O desafio, diz Zydek, é elevar a produtividade, a escala e a qualidade do leite brasileiro. “A maior demanda deve motivar os investimentos, porque os lácteos são subvalorizados no Brasil. Não faz sentido um litro de leite longa vida a R$ 2,50 no supermercado”, diz o presidente da Frimesa.
Com 30 países como destinos de exportações, a expectativa na Cativa é ganhar um pedaço do mercado chinês. “Vamos precisar aguardar a movimentação de mercado, porque leite em pó é uma commodity e a Nova Zelândia atende boa parte do mercado chinês, até pela proximidade e o frete mais em conta”, diz o gerente comercial corporativo da Cativa, Robson Ortega.
Apesar de querer “portas abertas”, Ortega não espera resultados em curto prazo. “Mas sempre gera uma expectativa, porque se temos excedente no mercado interno, os preços caem muito. Se pudermos escoar, isso mantém uma média por aqui.”
Um desafio é aumentar a qualidade do produto brasileiro, de acordo com a demanda internacional. “Avançamos muito, mas precisamos melhorar mais em termos de contagem bacteriana, sanidade, teor de sólidos, porque o leite que é exportado é em pó, creme de leite, queijo, sempre com valor agregado”, diz o zootecnista da Faep.
Mesmo assim, Zydek destaca que qualquer abertura precisa ser encarada como positiva. “De imediato, isso não gera um grande resultado, mas abre portas. O nosso preço pode não ser bom hoje, mas amanhã isso pode mudar.”

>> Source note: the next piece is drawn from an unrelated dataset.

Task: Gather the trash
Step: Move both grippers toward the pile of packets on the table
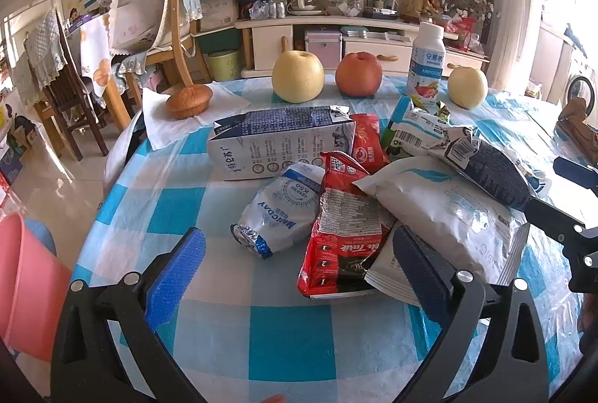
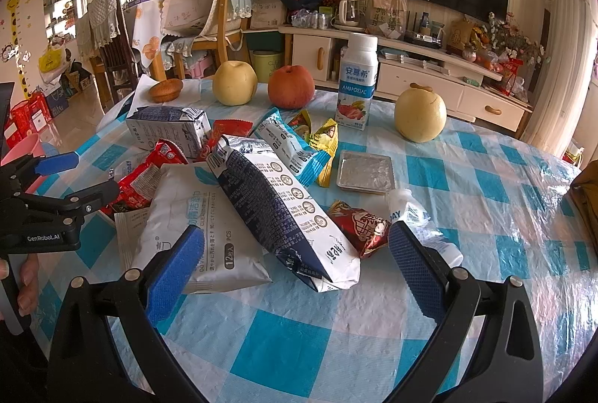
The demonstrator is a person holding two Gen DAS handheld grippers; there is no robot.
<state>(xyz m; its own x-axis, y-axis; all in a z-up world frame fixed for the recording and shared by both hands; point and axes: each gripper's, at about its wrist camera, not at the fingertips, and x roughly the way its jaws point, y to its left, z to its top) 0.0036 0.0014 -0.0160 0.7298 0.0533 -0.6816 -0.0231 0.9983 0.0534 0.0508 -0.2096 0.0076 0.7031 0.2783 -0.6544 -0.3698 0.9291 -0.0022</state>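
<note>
Right wrist view: my right tongs (image 2: 295, 266) gape, empty, straddling the navy carton (image 2: 276, 205), lengthwise toward me; left tongs (image 1: 299, 266) gape too.

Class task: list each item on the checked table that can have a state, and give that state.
left gripper: open, empty
right gripper: open, empty
milk carton: lying on its side
yogurt bottle: upright, capped
foil tray: flat on table
cupcake: on napkin
</note>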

Qualidade e marca de sucesso
Será preciso adequar o produto e até o marketing dos lácteos brasileiros para cair no gosto dos chineses, dizem representantes do setor no Paraná. “Só o acesso ao mercado não garante a venda. Na China, eles gostam de qualidade, de marcas de sucesso nos países de origem e de inovação. Existe um iogurte que não precisa de refrigeração que virou febre por lá”, diz o zootecnista Guilherme Souza Dias, da Faep (Federação da Agricultura do Estado do Paraná).

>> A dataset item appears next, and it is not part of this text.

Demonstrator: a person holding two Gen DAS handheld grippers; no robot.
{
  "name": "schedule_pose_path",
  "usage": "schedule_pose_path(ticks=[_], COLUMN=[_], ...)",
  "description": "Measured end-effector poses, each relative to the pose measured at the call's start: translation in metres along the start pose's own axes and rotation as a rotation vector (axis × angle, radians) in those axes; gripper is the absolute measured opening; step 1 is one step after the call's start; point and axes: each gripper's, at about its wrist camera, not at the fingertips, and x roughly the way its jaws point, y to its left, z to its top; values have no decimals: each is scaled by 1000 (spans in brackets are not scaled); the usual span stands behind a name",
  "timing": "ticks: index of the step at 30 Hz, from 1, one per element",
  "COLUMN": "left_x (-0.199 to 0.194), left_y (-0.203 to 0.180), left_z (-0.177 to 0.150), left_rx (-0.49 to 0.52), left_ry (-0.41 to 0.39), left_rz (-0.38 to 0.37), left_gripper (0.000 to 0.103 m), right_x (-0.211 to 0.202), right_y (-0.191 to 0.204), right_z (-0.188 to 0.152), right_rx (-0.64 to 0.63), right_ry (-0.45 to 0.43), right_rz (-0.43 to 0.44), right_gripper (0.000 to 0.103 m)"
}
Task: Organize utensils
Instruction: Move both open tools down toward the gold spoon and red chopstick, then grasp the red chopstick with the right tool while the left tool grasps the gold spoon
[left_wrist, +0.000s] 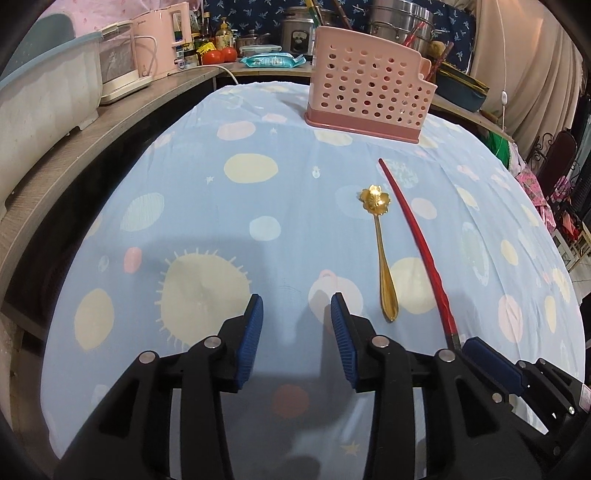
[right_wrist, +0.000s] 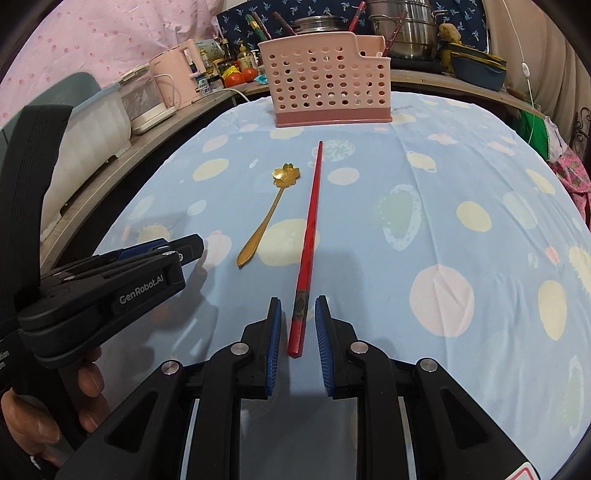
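A red chopstick (right_wrist: 312, 221) lies on the blue dotted tablecloth, pointing toward a pink perforated utensil holder (right_wrist: 325, 79) at the far edge. A gold spoon (right_wrist: 267, 216) with a flower-shaped bowl lies just left of it. My right gripper (right_wrist: 297, 306) is open, its jaws either side of the chopstick's near end without touching it. My left gripper (left_wrist: 296, 306) is open and empty, left of the spoon (left_wrist: 382, 251) handle. The chopstick (left_wrist: 417, 243) and holder (left_wrist: 365, 92) also show in the left wrist view, as does the right gripper (left_wrist: 491, 365).
A wooden shelf (left_wrist: 122, 122) along the left carries a pink kettle (left_wrist: 162, 40), a white appliance, bottles and tomatoes. Steel pots (right_wrist: 402, 26) stand behind the holder. The left gripper (right_wrist: 147, 258) sits left of the right one.
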Motion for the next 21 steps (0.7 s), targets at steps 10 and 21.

O gerente comercial corporativo da Cativa, Robson Ortega, também cita o queijo brasileiro como um produto com maior facilidade de exportação ao gigante asiático. “Não é muçarela, mas queijos especiais, com maior valor agregado”, diz.
Já a Frimesa também está habilitada para vender leite condensado e queijo para lá. “Temos de evoluir em qualidade e em elaboração de tipos de queijos”, diz o presidente da Frimesa, Elias Zydek.
Importância regional
Com a abertura do mercado chinês, a Viva Lácteos (Associação Brasileira de Laticínios) estima exportar US$ 4,5 milhões em produtos. Os chineses importaram 108 mil toneladas em queijos no ano passado, com alta média anual de 13% nos últimos cinco anos. O setor brasileiro exportou para mais de 50 destinos em 2018, segundo informações do Mapa (Ministério da Agricultura, Pecuária e Abastecimento).
Os três estados do Sul do País produzem hoje 38% do leite brasileiro, segundo a Faep. A expectativa é que a região, que tem os produtores mais profissionalizados, chegue à metade do total nos próximos anos. (F.G.).